Scope Ratings GmbH, a leading European agency, has release its research report on Russia’s credit outlook, noting that oil revenues, prudent budgetary and monetary policies focused on rebuilding Russia’s financial buffers have cushioned the impact of sanctions at the cost of exacerbating the economy’s deep structural weaknesses over the long term.
In its 2019 outlook, Scope highlighted intensified sanctions on Russia as one of the key rating-relevant risks, next to pronounced oil price volatility along protectionist measures in world trade, as well as the threat of escalating geopolitical tensions. However, it highlighted that Russia’s BBB- (Stable) ratings have been well supported by a recovering economy, robust public finances and a strengthened macroeconomic policy framework.
“Our Stable Outlook on Russia balances the country’s external resilience, increased exchange rate flexibility and low public finance risks against rising geopolitical risks and structural constraints on growth,” Scope’s lead analyst on Russia, Jakob Suwalski, says.
In this new report, Scope highlights four factors that will determine the trajectory of Russia’s ratings going forward:
- Rising geopolitical risks: US legislators have reintroduced a sanctions bill in recent months, titled the ‘Defending American Security from Kremlin Aggression Act of 2019’. The proposed bill, if passed, would broaden and deepen the sanctions regime, potentially leading to significant intervention in existing commercial relationships and energy projects. The proposals include measures on Russian liquefied natural gas, state energy projects abroad, as well as on new Russian sovereign debt issuance.
“The proposed new sanctions indicate that geopolitical confrontation between the US and Russian governments will last a long time and be likely increasingly characterized by unilateral sanctions focused on Europe’s dependence on Russian energy imports,” Suwalski says.
While Scope views risks regarding restrictions on Russian sovereign debt issuances to be credit-negative as those would add to the cost of financing, Scope considers Russia’s enhanced resilience to external shocks to be a counter-weight, cushioning the impact of sanctions. The agency does not expect that restrictions on new sovereign debt, if included in any final, adopted version of the bill, would weigh significantly on Russia’s debt service ability, given low financing needs that could be easily met by local financing and government cash deposits.
- Robust external economic risk-profile: Russia’s high foreign-exchange-reserve adequacy, low external financing needs, and net external-creditor position underpin the ability of the economy to support stability in environments of intensified external shocks.
“The medium-term impact of sanctions on Russia’s external economic risk profile will likely be contained as long as oil revenues remain robust,” Levon Kameryan, analyst at Scope, believes. “Despite our expectations of moderating oil prices going forward, Russia’s oil revenues will remain large enough to cover debt amortization through 2019.”

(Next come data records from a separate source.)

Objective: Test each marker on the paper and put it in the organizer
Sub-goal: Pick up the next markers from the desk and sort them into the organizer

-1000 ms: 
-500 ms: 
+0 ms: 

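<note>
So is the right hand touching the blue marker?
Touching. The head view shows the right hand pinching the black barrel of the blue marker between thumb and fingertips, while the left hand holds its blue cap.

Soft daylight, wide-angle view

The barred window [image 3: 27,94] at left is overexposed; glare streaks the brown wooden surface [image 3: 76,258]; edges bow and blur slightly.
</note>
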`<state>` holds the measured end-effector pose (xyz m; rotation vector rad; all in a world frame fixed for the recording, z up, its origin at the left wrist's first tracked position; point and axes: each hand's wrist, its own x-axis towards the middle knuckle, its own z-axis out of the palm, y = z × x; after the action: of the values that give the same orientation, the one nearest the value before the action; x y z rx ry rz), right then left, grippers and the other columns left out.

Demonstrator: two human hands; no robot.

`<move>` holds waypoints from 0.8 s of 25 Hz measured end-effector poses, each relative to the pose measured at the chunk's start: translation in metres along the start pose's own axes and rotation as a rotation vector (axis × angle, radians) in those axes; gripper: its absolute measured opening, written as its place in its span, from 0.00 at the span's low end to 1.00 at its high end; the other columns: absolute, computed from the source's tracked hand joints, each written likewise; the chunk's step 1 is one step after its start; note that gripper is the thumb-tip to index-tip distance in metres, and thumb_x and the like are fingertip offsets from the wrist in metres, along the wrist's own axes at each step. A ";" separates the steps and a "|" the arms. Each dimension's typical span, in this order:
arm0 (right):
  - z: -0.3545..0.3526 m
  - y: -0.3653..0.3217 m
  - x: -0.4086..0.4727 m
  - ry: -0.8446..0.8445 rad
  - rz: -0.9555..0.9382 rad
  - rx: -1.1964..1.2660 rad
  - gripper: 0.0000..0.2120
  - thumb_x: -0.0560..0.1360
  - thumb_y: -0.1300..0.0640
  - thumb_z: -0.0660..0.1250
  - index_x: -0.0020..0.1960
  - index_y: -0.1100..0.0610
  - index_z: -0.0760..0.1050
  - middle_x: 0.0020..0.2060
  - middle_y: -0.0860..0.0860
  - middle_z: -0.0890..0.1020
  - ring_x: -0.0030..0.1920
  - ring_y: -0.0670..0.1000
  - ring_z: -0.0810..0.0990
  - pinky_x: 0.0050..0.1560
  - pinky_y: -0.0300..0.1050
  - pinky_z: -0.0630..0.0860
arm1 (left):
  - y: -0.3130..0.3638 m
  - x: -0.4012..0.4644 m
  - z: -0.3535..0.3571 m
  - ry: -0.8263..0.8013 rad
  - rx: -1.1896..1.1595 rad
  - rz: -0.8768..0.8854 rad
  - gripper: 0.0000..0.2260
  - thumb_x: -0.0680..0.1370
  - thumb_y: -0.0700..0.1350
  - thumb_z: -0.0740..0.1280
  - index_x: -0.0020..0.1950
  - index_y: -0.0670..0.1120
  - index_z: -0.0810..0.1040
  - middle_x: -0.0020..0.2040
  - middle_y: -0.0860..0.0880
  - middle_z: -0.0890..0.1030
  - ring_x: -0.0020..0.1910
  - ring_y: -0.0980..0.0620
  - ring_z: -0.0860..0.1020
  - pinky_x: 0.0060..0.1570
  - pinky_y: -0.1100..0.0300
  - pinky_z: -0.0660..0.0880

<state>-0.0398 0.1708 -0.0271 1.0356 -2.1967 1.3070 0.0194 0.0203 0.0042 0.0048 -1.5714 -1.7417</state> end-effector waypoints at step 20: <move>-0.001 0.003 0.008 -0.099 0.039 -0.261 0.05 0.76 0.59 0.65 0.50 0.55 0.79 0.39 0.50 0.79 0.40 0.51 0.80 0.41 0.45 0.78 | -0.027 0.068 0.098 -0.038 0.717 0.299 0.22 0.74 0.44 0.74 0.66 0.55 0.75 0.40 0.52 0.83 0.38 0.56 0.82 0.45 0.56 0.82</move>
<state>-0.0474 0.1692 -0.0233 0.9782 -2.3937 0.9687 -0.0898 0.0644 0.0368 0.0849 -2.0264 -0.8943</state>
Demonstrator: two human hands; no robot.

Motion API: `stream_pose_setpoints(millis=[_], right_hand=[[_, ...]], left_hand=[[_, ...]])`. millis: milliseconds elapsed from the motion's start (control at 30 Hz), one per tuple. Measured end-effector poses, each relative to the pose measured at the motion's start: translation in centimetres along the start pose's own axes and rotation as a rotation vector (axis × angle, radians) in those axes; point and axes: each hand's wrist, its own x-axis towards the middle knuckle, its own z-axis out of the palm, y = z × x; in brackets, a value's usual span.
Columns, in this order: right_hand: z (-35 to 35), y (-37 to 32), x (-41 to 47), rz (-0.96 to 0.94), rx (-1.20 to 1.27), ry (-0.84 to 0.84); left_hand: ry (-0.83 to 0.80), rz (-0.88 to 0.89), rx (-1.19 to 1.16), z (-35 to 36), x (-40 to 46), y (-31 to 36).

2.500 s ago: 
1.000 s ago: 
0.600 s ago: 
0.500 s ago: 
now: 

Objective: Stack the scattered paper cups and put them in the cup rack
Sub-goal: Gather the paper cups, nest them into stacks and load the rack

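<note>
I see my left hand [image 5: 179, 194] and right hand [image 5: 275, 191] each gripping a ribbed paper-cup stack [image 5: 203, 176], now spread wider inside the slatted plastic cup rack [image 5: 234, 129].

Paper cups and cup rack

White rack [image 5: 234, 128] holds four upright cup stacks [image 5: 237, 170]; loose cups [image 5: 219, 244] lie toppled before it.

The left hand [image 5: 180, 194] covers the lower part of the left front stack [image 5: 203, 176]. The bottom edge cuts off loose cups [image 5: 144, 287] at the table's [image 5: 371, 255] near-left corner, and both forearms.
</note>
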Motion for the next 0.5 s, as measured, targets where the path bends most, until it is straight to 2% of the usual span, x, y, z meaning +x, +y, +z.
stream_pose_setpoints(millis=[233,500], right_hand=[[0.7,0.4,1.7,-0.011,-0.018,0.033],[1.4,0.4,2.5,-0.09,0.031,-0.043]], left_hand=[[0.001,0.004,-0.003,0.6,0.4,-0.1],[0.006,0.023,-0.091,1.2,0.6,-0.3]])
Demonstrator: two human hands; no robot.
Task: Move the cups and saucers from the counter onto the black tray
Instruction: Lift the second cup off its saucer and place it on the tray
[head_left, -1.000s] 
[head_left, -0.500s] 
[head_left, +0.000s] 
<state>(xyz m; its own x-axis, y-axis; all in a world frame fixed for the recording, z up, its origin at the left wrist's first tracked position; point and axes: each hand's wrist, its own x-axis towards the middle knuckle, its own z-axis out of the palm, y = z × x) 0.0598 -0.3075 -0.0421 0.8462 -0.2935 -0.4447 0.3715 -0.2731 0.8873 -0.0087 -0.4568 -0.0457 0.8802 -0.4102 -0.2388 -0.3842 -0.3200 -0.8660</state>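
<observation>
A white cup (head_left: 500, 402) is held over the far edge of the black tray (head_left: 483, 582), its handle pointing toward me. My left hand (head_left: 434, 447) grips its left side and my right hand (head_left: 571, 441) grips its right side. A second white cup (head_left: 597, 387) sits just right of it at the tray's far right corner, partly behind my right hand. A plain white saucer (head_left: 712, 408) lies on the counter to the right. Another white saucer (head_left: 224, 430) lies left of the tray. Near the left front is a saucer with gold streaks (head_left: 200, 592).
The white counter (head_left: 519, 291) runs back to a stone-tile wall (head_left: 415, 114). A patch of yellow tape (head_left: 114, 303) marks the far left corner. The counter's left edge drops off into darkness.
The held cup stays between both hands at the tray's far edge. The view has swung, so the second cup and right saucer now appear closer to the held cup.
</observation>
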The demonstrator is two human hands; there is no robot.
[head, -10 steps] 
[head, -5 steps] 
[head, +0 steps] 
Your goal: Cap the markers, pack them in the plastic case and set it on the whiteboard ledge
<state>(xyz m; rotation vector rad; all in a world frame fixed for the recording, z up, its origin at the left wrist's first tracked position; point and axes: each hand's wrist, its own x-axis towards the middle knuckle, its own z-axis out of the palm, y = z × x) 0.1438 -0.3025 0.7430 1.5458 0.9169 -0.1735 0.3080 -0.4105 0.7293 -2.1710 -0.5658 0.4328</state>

- Low public finance risks: Effective budgetary policy focused on rebuilding fiscal buffers over the past years has materially improved the country’s capacity to withstand potentially deepened sanctions and has provided some fiscal room for countercyclical manoeuvre. Higher than budgeted oil prices and improvements in tax collections in 2018 resulted in a federal fiscal surplus of 2.7% of GDP, which was Russia’s first surplus since 2012.
- Sanctions drag on structurally-weak economic growth: Russia’s growth prospects remain structurally constrained and subdued even though short-term risks from low oil prices have decreased helped by the policy response. According to the Russian statistics agency, in 2018, the economy posted the fastest growth since 2012, at 2.3%. The IMF, in its latest World Economic Outlook, forecasted growth of just 1.6% and 1.7% for 2019 and 2020. The medium-term growth outlook, however, remains modest, with estimates of potential growth at just 1.5%.
“Weak potential growth is the result of a number of factors that aren’t easy to address overnight,” Kameryan notes.
Scope points to adverse demographics, an overreliance on the commodities and energy sector, structural challenges posed by weak infrastructure, poor business and investment environments, as well as weak governance.
“Russia needs comprehensive economic and institutional reforms,” Kameryan adds.